## To do
Give back the whole listing word for word and skip each picture.

## Source material

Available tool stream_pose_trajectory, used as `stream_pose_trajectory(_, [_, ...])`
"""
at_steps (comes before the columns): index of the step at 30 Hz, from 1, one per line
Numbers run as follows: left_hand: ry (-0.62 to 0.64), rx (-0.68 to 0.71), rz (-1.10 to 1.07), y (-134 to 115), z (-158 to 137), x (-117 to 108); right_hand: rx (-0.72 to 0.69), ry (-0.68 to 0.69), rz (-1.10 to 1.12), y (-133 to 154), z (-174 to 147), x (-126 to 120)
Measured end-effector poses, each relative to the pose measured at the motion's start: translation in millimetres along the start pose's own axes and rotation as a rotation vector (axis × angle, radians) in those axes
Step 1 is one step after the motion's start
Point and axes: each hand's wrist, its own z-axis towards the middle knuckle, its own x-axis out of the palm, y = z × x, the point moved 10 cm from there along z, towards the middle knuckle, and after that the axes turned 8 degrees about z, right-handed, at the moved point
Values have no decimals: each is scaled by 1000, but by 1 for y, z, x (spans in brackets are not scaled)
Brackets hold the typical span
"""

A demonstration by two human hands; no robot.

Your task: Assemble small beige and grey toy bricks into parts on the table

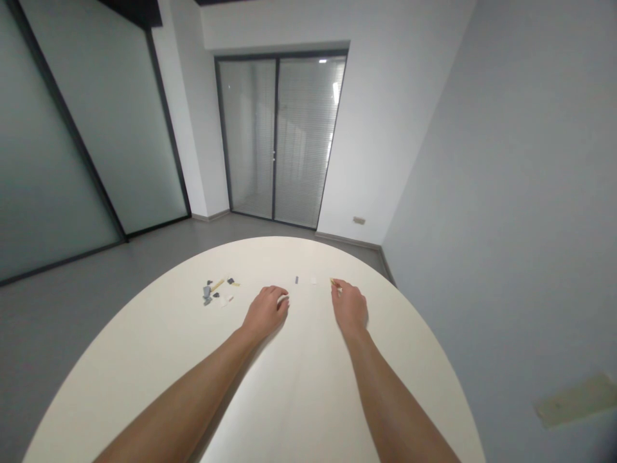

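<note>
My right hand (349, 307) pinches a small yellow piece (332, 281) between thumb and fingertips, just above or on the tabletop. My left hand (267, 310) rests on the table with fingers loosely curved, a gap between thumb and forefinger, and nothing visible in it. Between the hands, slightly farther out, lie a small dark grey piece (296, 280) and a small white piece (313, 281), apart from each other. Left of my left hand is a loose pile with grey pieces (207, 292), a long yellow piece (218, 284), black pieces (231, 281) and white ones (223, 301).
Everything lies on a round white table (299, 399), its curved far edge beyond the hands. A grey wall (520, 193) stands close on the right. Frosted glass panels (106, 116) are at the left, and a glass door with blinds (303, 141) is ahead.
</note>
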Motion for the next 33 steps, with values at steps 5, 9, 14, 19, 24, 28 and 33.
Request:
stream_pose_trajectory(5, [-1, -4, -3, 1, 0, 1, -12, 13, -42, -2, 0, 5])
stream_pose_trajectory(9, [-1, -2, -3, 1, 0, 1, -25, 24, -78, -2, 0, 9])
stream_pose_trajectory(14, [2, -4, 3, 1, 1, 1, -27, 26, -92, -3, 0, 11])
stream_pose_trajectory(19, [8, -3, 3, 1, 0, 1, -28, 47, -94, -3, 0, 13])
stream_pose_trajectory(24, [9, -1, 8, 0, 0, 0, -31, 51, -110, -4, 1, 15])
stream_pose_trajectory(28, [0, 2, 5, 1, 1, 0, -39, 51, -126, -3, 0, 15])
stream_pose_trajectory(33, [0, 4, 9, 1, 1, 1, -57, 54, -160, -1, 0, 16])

## Answer below
Available tool stream_pose_trajectory, used as `stream_pose_trajectory(_, [_, ...])`
"""
at_steps (comes before the columns): index of the step at 30 Hz, from 1, one per line
Numbers run as follows: left_hand: ry (-0.62 to 0.64), rx (-0.68 to 0.71), rz (-1.10 to 1.07), y (-134 to 115), z (-158 to 137), x (-117 to 108); right_hand: rx (-0.72 to 0.69), ry (-0.68 to 0.69), rz (-1.10 to 1.12), y (-133 to 154), z (-174 to 147), x (-126 to 120)
Measured end-effector poses, each relative to the pose measured at the motion's start: translation in millimetres along the start pose's own axes and rotation as a rotation vector (axis × angle, radians) in those axes
Step 1 is one step after the motion's start
Point and axes: each hand's wrist, its own z-axis towards the middle knuckle, its own x-axis out of the palm, y = z × x, the point moved 10 cm from there along z, towards the middle knuckle, and after that the axes turned 8 degrees about z, right-handed, at the moved point
Values have no decimals: each is scaled by 1000, but by 1 for y, z, x (spans in brackets are not scaled)
Brackets hold the typical span
"""

A demonstration by two human hands; no robot.

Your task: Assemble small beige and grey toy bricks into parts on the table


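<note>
My right hand (349, 307) pinches a small yellow piece (332, 281) between thumb and fingertips, just above or on the tabletop. My left hand (267, 310) rests on the table with fingers loosely curved, a gap between thumb and forefinger, and nothing visible in it. Between the hands, slightly farther out, lie a small dark grey piece (296, 280) and a small white piece (313, 281), apart from each other. Left of my left hand is a loose pile with grey pieces (207, 292), a long yellow piece (218, 284), black pieces (231, 281) and white ones (223, 301).
Everything lies on a round white table (299, 399), its curved far edge beyond the hands. A grey wall (520, 193) stands close on the right. Frosted glass panels (106, 116) are at the left, and a glass door with blinds (303, 141) is ahead.
</note>
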Motion for the next 33 steps, with values at steps 5, 9, 14, 19, 24, 28 and 33.
Request:
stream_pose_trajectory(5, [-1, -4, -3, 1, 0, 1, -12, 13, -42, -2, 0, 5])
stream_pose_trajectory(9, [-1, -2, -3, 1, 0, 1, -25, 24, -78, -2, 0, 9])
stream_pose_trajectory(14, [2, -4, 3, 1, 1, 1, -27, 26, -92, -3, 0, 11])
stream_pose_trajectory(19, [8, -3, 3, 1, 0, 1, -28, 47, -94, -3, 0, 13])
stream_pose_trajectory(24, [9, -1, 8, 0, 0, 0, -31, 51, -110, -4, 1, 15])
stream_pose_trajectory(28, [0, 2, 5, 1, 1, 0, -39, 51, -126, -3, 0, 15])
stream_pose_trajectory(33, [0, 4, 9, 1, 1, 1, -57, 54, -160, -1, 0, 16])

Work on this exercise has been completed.